Announcing Epoch’s dashboard of key trends and figures in Machine Learning
post by Jsevillamol · 2023-04-13T07:33:06.936Z · LW · GW · 7 commentsThis is a link post for https://epochai.org/trends
Contents
Visit now the dashboard None 7 comments
Developments in Machine Learning have been happening extraordinarily fast, and as their impacts become increasingly visible, it becomes ever more important to develop a quantitative understanding of these changes. However, relevant data has thus far been scattered across multiple papers, has required expertise to gather accurately, or has been otherwise hard to obtain.
Given this, Epoch is thrilled to announce the launch of our new dashboard, which covers key numbers and figures from our research to help understand the present and future of Machine Learning.

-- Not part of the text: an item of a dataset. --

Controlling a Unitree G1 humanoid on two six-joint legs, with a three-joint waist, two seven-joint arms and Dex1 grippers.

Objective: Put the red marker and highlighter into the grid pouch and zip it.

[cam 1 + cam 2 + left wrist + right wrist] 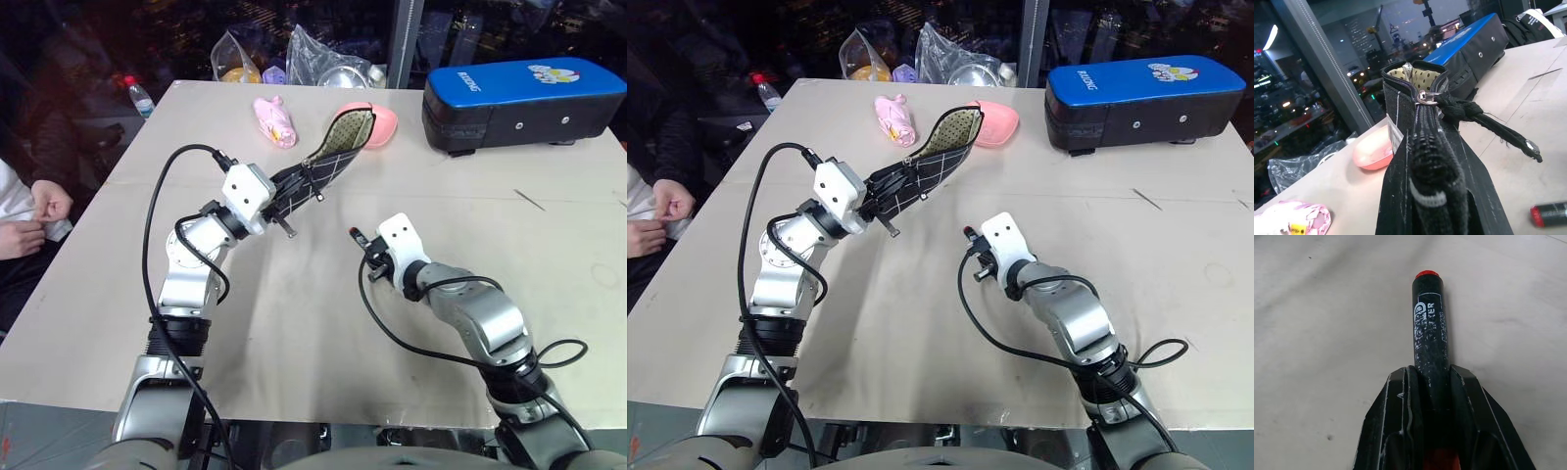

This includes:
- Training compute requirements
- Model size, measured by the number of trainable parameters
- The availability and use of data for training
- Trends in hardware efficiency
- Algorithmic improvements for achieving better performance with fewer resources
- The growth of investment in training runs over time
Our dashboard gathers all of this information in a single, accessible place. The numbers and figures are accompanied by further information such as confidence intervals, labels representing our degree of uncertainty in the results, and links to relevant research papers. These details are especially useful to illustrate which areas may require further investigation, and how much you should trust our findings.
Beyond accessibility, bringing these figures together allows us to compare and contrast trends and drivers of progress. For example, we can verify that growth in training compute is driven by improvements to hardware performance and rising investments:
We can also see that performance improvements have historically been driven by algorithmic progress and training compute growth by comparable amounts:
Overall, we hope that our dashboard will serve as a valuable resource for researchers, policymakers, and anyone interested in the future of Machine Learning.
We plan on keeping our dashboard regularly updated, so stay tuned! If you spot an error or would like to provide feedback, please feel free to reach out to us at info@epochai.org.
Visit now the dashboard
7 comments
Comments sorted by top scores.
comment by Neel Nanda (neel-nanda-1) · 2023-04-20T10:00:26.478Z · LW(p) · GW(p)
Thanks, that looks really useful! Do you have GPU price performance numbers for lower precision training? Models like Chinchilla were trained in bf16, so that seems a more relevant number.
Replies from: Jsevillamol↑ comment by Jsevillamol · 2023-04-20T21:29:51.176Z · LW(p) · GW(p)
Thanks Neel!
The difference between tf16 and FP32 comes to a x15 factor IIRC. Though also ML developers seem to prioritise other characteristics than cost effectiveness when choosing GPUs like raw performance and interconnect, so you can't just multiply the top price performance we showcase by this factor and expect that to match the cost performance of the largest ML runs today.
More soon-ish.
comment by Edouard Harris · 2023-04-20T22:21:27.386Z · LW(p) · GW(p)
Looks awesome! Minor correction on the cost of the GPT-4 training run: the website says $40 million, but sama confirmed publicly that it was over $100M (and several news outlets have reported the latter number as well).
Replies from: Jsevillamol↑ comment by Jsevillamol · 2023-04-21T06:54:10.535Z · LW(p) · GW(p)
Thanks!
Our current best guess is that this includes costs other than the amortized compute of the final training run.
If no extra information surfaces we will add a note clarifying this and/or adjust our estimate.
Replies from: Edouard Harris↑ comment by Edouard Harris · 2023-04-21T16:49:22.290Z · LW(p) · GW(p)
Gotcha, that makes sense!
comment by Tao Lin (tao-lin) · 2023-04-13T16:55:15.963Z · LW(p) · GW(p)
Why measure flops at FP32? All the big training runs in the last 2 years are FP16 right?
Replies from: Jsevillamol↑ comment by Jsevillamol · 2023-04-13T19:25:33.049Z · LW(p) · GW(p)
Because there is more data available for FP32, so it's easier to study trends there.
We should release a piece soon about how the picture changes when you account for different number formats, plus considering that most runs happen with hardware that is not the most cost-efficient.